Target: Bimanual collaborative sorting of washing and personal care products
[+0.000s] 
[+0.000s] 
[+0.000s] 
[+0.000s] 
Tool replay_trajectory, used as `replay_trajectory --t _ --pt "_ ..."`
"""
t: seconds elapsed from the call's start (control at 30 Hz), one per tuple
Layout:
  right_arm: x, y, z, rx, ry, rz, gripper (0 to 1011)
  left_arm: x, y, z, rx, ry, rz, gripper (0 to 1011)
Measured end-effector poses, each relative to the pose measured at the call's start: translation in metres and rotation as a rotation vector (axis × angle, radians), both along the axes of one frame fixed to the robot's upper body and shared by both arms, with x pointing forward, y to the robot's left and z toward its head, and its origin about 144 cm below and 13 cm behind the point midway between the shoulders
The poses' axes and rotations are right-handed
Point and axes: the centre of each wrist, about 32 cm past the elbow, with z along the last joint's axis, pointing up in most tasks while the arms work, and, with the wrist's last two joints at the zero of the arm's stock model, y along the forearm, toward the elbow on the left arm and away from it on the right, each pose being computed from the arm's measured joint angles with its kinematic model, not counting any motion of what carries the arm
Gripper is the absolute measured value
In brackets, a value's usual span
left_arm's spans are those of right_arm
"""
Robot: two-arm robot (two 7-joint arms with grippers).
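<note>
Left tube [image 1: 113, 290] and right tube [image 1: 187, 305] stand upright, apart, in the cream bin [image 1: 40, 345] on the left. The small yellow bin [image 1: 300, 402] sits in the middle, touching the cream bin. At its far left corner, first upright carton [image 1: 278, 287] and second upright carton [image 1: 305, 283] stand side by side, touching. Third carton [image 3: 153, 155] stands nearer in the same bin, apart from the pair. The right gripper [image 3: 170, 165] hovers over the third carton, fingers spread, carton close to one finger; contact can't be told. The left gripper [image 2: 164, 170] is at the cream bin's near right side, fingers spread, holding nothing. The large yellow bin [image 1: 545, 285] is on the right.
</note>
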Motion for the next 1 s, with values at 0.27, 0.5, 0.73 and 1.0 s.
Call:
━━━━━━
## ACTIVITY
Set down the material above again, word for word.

## REPLY TO THE TASK
Target: Bimanual collaborative sorting of washing and personal care products
[+0.000s] 
[+0.000s] 
[+0.000s] 
[+0.000s] 
Tool replay_trajectory, used as `replay_trajectory --t _ --pt "_ ..."`
"""
t: seconds elapsed from the call's start (control at 30 Hz), one per tuple
Layout:
  right_arm: x, y, z, rx, ry, rz, gripper (0 to 1011)
  left_arm: x, y, z, rx, ry, rz, gripper (0 to 1011)
Measured end-effector poses, each relative to the pose measured at the call's start: translation in metres and rotation as a rotation vector (axis × angle, radians), both along the axes of one frame fixed to the robot's upper body and shared by both arms, with x pointing forward, y to the robot's left and z toward its head, and its origin about 144 cm below and 13 cm behind the point midway between the shoulders
The poses' axes and rotations are right-handed
Point and axes: the centre of each wrist, about 32 cm past the elbow, with z along the last joint's axis, pointing up in most tasks while the arms work, and, with the wrist's last two joints at the zero of the arm's stock model, y along the forearm, toward the elbow on the left arm and away from it on the right, each pose being computed from the arm's measured joint angles with its kinematic model, not counting any motion of what carries the arm
Gripper is the absolute measured value
In brackets, a value's usual span
left_arm's spans are those of right_arm
"""
Robot: two-arm robot (two 7-joint arms with grippers).
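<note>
Left tube [image 1: 113, 290] and right tube [image 1: 187, 305] stand upright, apart, in the cream bin [image 1: 40, 345] on the left. The small yellow bin [image 1: 300, 402] sits in the middle, touching the cream bin. At its far left corner, first upright carton [image 1: 278, 287] and second upright carton [image 1: 305, 283] stand side by side, touching. Third carton [image 3: 153, 155] stands nearer in the same bin, apart from the pair. The right gripper [image 3: 170, 165] hovers over the third carton, fingers spread, carton close to one finger; contact can't be told. The left gripper [image 2: 164, 170] is at the cream bin's near right side, fingers spread, holding nothing. The large yellow bin [image 1: 545, 285] is on the right.
</note>
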Motion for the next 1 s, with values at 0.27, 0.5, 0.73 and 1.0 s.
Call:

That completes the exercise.